*** Opening Data supplied ***

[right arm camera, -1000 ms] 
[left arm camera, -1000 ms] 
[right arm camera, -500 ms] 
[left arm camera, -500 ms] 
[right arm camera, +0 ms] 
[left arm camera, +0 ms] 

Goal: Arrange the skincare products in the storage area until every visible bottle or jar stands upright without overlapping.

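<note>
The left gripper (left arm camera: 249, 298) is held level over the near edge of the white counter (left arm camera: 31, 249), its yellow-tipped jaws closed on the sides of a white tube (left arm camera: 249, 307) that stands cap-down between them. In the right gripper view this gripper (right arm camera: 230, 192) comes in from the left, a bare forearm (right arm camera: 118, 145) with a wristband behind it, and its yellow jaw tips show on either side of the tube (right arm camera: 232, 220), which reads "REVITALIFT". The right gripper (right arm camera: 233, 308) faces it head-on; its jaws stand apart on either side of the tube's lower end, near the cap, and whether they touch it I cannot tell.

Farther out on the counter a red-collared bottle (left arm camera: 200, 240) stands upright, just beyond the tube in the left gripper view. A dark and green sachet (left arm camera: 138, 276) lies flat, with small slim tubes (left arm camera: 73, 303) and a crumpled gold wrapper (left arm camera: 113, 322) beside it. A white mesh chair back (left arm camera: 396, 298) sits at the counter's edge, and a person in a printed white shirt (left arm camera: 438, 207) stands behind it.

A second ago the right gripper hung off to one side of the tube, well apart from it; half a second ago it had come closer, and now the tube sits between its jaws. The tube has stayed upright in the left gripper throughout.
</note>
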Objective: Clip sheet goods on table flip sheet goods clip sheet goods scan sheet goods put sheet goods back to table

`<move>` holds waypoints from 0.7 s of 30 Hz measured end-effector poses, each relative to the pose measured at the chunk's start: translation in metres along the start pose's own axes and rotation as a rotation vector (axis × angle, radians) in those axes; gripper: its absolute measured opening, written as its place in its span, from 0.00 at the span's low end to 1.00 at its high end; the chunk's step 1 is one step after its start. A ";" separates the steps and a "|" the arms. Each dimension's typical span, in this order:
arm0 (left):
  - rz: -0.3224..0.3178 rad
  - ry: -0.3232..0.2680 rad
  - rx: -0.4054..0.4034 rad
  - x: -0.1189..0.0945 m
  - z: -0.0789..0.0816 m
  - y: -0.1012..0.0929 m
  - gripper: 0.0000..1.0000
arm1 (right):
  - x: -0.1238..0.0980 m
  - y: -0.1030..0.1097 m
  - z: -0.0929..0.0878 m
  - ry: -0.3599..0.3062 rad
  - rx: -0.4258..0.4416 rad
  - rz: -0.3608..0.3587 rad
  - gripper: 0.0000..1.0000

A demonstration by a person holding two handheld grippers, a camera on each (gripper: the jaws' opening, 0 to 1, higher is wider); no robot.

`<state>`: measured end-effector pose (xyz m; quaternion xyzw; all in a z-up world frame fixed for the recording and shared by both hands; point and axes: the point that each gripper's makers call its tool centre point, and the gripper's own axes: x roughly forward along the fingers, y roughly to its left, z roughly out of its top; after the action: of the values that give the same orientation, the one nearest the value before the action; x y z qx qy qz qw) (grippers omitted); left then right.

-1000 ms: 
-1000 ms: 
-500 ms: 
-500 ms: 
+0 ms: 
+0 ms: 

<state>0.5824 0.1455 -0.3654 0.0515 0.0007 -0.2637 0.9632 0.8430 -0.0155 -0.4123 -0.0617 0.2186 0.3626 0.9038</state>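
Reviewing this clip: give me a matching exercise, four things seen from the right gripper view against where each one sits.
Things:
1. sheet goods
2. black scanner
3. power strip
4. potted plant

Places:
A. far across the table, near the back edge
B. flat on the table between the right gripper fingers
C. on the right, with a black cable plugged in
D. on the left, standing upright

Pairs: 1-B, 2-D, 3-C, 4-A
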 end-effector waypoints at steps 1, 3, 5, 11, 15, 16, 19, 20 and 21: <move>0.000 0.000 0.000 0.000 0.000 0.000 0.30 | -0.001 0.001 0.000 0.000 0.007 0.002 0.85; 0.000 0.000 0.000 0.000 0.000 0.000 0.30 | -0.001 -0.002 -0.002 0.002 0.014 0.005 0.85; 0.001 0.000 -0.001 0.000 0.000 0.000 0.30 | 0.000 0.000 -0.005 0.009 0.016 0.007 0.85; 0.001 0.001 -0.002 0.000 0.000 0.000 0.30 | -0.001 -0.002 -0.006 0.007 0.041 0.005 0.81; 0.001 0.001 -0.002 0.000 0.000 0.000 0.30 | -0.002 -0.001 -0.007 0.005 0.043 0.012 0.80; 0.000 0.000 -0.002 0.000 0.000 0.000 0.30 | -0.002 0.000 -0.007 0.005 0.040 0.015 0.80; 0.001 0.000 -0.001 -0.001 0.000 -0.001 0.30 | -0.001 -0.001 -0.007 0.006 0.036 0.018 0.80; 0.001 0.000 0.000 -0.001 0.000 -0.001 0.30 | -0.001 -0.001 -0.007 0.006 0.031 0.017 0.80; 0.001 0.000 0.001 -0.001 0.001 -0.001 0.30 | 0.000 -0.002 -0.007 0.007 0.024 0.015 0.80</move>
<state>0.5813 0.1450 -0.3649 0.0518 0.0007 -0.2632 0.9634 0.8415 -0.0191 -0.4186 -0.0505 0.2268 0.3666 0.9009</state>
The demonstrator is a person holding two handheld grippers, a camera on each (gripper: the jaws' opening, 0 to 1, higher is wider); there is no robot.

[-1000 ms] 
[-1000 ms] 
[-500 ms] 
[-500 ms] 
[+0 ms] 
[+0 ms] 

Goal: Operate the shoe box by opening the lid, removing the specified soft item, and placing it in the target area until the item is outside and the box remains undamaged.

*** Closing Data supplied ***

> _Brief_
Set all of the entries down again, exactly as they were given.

> _Solution_
[right arm camera, -1000 ms] 
[left arm camera, -1000 ms] 
[right arm camera, -500 ms] 
[left arm camera, -500 ms] 
[right arm camera, +0 ms] 
[left arm camera, +0 ms] 

Goal: Arrange the skincare products in the storage area until every visible bottle or jar stands upright without overlapping.

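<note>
The left gripper (left arm camera: 249, 298) is held level over the near edge of the white counter (left arm camera: 31, 249), its yellow-tipped jaws closed on the sides of a white tube (left arm camera: 249, 307) that stands cap-down between them. In the right gripper view this gripper (right arm camera: 230, 192) comes in from the left, a bare forearm (right arm camera: 118, 145) with a wristband behind it, and its yellow jaw tips show on either side of the tube (right arm camera: 232, 220), which reads "REVITALIFT". The right gripper (right arm camera: 233, 308) faces it head-on; its jaws stand apart on either side of the tube's lower end, near the cap, and whether they touch it I cannot tell.

Farther out on the counter a red-collared bottle (left arm camera: 200, 240) stands upright, just beyond the tube in the left gripper view. A dark and green sachet (left arm camera: 138, 276) lies flat, with small slim tubes (left arm camera: 73, 303) and a crumpled gold wrapper (left arm camera: 113, 322) beside it. A white mesh chair back (left arm camera: 396, 298) sits at the counter's edge, and a person in a printed white shirt (left arm camera: 438, 207) stands behind it.

A second ago the right gripper hung off to one side of the tube, well apart from it; half a second ago it had come closer, and now the tube sits between its jaws. The tube has stayed upright in the left gripper throughout.
</note>
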Objective: Clip sheet goods on table flip sheet goods clip sheet goods scan sheet goods put sheet goods back to table

`<move>` holds waypoints from 0.7 s of 30 Hz measured end-effector poses, each relative to the pose measured at the chunk's start: translation in metres along the start pose's own axes and rotation as a rotation vector (axis × angle, radians) in those axes; gripper: its absolute measured opening, written as its place in its span, from 0.00 at the span's low end to 1.00 at its high end; the chunk's step 1 is one step after its start. A ";" separates the steps and a "|" the arms. Each dimension's typical span, in this order:
arm0 (left):
  - rz: -0.3224..0.3178 rad
  - ry: -0.3232..0.2680 rad
  - rx: -0.4054..0.4034 rad
  - x: -0.1189..0.0945 m
  - z: -0.0789..0.0816 m
  - y: -0.1012..0.0929 m
  - gripper: 0.0000..1.0000
arm1 (right):
  - x: -0.1238..0.0980 m
  - y: -0.1030..0.1097 m
  - z: -0.0929..0.0878 m
  - ry: -0.3599..0.3062 rad
  - rx: -0.4258..0.4416 rad
  - rz: -0.3608..0.3587 rad
  - gripper: 0.0000..1.0000

A demonstration by a person holding two handheld grippers, a camera on each (gripper: the jaws' opening, 0 to 1, higher is wider); no robot.

`<state>`: measured end-effector pose (xyz m; quaternion xyzw; all in a z-up world frame fixed for the recording and shared by both hands; point and axes: the point that each gripper's makers call its tool centre point, and the gripper's own axes: x roughly forward along the fingers, y roughly to its left, z roughly out of its top; after the action: of the values that give the same orientation, the one nearest the value before the action; x y z qx qy qz qw) (grippers omitted); left then right.

-1000 ms: 
-1000 ms: 
-500 ms: 
-500 ms: 
+0 ms: 
+0 ms: 

<state>0.5824 0.1455 -0.3654 0.0515 0.0007 -0.2637 0.9632 0.8430 -0.0155 -0.4123 -0.0617 0.2186 0.3626 0.9038</state>
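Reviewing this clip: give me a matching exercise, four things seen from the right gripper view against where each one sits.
Things:
1. sheet goods
2. black scanner
3. power strip
4. potted plant

Places:
A. far across the table, near the back edge
B. flat on the table between the right gripper fingers
C. on the right, with a black cable plugged in
D. on the left, standing upright

Pairs: 1-B, 2-D, 3-C, 4-A
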 end-effector waypoints at steps 1, 3, 5, 11, 15, 16, 19, 20 and 21: <move>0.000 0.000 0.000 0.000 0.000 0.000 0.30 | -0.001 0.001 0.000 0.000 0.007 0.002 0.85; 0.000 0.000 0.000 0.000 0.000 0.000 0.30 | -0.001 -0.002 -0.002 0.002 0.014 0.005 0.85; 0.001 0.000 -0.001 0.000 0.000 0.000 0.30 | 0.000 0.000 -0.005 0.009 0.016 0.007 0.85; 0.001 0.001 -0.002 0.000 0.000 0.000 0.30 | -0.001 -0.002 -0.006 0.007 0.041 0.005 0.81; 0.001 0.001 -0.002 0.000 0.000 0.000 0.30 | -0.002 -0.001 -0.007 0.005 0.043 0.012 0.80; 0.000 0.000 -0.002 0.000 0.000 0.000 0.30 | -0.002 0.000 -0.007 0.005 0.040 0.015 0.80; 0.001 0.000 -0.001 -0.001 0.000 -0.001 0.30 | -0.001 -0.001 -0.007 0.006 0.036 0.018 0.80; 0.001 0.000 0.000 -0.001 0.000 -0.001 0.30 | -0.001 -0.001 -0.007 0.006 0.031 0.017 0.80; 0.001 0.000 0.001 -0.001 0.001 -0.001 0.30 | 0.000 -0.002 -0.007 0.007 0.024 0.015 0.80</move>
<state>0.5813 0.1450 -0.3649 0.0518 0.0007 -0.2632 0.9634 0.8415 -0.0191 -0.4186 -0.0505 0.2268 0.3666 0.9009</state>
The demonstrator is a person holding two handheld grippers, a camera on each (gripper: the jaws' opening, 0 to 1, higher is wider); there is no robot.

[-1000 ms] 
[-1000 ms] 
[-500 ms] 
[-500 ms] 
[+0 ms] 
[+0 ms] 

Goal: Operate the shoe box by opening the lid, removing the specified soft item, and placing it in the target area until the item is outside and the box remains undamaged.

Nothing else belongs in the answer.